— What you should do —
Go through the data below and return each line where the string "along" occurs.

Data items
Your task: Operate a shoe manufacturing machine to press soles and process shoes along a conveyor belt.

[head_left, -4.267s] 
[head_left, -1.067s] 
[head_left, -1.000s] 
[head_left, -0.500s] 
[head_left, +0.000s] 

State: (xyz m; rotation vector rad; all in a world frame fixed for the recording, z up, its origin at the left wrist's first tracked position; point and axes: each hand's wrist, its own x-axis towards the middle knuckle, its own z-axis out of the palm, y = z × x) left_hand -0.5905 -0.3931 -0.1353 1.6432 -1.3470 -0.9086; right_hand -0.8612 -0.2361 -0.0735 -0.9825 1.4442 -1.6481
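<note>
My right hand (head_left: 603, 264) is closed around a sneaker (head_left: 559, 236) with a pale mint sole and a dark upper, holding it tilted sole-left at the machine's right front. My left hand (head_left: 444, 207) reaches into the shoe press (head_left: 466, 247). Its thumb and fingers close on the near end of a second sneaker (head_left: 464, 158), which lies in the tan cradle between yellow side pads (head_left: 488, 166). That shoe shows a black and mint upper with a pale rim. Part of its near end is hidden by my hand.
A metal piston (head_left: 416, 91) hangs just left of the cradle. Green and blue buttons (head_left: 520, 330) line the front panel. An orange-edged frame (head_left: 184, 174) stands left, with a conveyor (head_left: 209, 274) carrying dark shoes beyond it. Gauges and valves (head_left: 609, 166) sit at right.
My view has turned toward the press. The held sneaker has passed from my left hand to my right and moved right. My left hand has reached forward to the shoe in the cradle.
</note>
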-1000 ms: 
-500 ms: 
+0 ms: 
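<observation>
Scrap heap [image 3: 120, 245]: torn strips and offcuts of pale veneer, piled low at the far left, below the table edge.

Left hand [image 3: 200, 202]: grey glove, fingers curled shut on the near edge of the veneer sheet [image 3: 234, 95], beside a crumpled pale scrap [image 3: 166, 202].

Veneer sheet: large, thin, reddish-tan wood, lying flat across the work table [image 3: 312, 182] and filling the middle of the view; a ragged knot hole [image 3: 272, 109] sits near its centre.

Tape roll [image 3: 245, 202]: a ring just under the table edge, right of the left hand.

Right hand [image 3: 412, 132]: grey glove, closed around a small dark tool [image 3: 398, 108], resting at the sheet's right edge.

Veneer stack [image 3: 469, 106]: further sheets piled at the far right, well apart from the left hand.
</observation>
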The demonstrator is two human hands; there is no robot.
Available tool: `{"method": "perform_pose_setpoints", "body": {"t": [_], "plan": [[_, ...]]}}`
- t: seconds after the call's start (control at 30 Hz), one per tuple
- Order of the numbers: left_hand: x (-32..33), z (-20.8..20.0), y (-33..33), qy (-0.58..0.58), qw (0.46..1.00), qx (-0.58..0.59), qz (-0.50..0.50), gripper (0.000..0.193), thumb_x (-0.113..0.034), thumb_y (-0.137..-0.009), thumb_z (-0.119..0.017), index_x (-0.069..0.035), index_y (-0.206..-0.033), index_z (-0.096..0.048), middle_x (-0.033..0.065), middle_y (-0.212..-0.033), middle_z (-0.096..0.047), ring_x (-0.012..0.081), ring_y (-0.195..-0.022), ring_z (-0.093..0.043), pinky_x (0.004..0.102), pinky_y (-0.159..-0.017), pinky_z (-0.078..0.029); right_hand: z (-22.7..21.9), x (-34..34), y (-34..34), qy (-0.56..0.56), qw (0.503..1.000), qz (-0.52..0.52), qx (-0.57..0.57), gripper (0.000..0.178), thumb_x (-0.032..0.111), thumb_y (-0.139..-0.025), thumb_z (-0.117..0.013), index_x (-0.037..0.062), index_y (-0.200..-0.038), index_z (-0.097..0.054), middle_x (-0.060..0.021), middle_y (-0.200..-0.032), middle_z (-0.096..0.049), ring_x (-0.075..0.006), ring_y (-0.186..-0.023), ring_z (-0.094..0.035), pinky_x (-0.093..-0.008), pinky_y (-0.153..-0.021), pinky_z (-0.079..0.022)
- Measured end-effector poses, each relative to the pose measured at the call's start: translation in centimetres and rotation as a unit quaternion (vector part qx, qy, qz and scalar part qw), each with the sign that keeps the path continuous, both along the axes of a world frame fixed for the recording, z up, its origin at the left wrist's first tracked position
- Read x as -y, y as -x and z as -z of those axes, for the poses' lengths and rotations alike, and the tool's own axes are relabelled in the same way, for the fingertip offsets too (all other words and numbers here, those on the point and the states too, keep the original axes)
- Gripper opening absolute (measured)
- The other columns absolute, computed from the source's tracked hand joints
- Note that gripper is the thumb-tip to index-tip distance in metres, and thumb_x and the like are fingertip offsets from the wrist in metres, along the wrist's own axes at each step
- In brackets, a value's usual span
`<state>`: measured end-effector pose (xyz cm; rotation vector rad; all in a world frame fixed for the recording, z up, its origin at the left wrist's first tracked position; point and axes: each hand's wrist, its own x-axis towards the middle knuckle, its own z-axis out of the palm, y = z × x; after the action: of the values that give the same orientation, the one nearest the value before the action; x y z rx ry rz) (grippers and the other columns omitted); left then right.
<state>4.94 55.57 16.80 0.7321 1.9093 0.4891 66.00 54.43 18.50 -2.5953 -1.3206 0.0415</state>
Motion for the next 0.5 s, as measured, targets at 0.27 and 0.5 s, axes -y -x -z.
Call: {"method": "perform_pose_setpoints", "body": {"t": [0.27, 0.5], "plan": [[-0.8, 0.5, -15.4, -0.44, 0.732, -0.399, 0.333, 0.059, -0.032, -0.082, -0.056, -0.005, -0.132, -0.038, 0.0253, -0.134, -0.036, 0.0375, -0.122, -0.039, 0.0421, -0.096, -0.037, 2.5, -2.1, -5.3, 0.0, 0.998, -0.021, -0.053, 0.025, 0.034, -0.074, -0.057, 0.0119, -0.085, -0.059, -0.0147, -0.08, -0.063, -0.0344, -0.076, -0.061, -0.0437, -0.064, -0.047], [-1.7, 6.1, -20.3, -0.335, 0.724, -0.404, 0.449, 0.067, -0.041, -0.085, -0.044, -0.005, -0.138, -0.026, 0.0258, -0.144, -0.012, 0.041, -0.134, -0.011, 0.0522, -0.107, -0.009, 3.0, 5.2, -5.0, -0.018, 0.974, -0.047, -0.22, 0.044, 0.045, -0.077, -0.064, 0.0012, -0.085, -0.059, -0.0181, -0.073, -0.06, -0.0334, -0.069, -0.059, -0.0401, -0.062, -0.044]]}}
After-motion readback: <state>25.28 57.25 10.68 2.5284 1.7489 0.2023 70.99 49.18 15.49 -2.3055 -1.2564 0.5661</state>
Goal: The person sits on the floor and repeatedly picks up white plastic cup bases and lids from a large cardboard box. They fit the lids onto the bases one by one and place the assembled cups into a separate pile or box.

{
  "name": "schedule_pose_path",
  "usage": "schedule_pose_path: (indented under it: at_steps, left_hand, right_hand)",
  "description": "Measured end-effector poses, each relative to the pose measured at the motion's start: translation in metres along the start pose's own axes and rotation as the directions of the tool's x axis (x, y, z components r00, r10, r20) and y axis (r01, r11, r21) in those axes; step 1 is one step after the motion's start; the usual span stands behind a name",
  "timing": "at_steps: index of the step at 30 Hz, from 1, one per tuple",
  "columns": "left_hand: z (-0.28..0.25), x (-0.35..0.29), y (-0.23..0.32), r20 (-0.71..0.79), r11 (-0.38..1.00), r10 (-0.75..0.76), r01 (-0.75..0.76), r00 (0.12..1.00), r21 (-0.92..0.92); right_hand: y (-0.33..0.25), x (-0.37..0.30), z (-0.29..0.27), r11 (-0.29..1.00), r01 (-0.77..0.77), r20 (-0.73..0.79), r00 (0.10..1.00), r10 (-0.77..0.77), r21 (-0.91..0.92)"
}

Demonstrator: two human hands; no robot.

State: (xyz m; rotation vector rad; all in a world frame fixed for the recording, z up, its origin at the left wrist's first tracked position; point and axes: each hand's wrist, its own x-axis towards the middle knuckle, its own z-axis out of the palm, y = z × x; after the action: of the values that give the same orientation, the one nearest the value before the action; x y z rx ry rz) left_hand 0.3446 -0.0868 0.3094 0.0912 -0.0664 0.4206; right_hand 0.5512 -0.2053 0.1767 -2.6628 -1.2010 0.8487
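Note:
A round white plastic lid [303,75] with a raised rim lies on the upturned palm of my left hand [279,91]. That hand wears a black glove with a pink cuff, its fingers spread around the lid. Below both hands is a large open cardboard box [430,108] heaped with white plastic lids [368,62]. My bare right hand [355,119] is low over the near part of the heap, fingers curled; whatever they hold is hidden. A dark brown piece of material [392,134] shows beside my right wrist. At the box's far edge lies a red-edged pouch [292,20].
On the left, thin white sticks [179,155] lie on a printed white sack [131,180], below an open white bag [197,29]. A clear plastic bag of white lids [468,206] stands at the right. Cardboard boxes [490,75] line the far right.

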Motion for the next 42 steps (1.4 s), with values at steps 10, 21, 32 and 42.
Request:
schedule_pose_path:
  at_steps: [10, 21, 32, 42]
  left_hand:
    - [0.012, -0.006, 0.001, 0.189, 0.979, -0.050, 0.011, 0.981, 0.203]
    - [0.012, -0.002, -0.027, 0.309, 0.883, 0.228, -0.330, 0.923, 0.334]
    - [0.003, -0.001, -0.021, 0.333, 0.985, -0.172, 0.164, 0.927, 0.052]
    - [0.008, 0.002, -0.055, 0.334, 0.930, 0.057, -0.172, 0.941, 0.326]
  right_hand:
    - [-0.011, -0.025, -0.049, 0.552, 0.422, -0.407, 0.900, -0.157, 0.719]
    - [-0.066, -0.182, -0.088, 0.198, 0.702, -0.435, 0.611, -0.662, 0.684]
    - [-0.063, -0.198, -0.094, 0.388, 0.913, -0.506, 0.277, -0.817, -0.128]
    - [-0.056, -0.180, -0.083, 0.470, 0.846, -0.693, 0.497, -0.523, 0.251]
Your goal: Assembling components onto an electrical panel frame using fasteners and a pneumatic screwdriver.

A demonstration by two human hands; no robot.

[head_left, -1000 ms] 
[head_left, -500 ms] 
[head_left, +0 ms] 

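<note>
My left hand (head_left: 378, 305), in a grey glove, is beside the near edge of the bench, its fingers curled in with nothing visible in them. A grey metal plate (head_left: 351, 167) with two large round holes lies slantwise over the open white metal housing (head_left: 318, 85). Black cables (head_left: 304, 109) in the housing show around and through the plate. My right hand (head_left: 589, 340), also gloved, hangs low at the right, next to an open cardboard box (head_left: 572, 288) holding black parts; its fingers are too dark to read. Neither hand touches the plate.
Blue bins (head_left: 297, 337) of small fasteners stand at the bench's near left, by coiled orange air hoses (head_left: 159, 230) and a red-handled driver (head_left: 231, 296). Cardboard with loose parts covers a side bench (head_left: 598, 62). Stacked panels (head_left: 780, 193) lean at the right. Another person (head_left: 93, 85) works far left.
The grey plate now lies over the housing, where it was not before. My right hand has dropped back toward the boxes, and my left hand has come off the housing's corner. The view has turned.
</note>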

— Exercise answer —
Your task: Operate a shoe manufacturing machine to press soles and process shoes along a conveyor belt.
- Measured end-effector poses, each relative to the pose measured at the call's start: translation in centimetres and rotation as a unit quaternion (vector part qx, qy, qz and scalar part qw), each with the sign that keeps the path continuous, both along the axes of a world frame fixed for the recording, z up, its origin at the left wrist's first tracked position
- Note that gripper is the thumb-tip to index-tip distance in metres, and thumb_x and the like are fingertip offsets from the wrist in metres, along the wrist's own axes at each step
  "description": "Measured end-effector poses, each relative to the pose measured at the motion's start: translation in metres along the start pose's own axes and rotation as the directions of the tool's x axis (x, y, z components r00, r10, r20) and y axis (r01, r11, r21) in those axes; step 1 is one step after the motion's start; the usual span stands behind a name",

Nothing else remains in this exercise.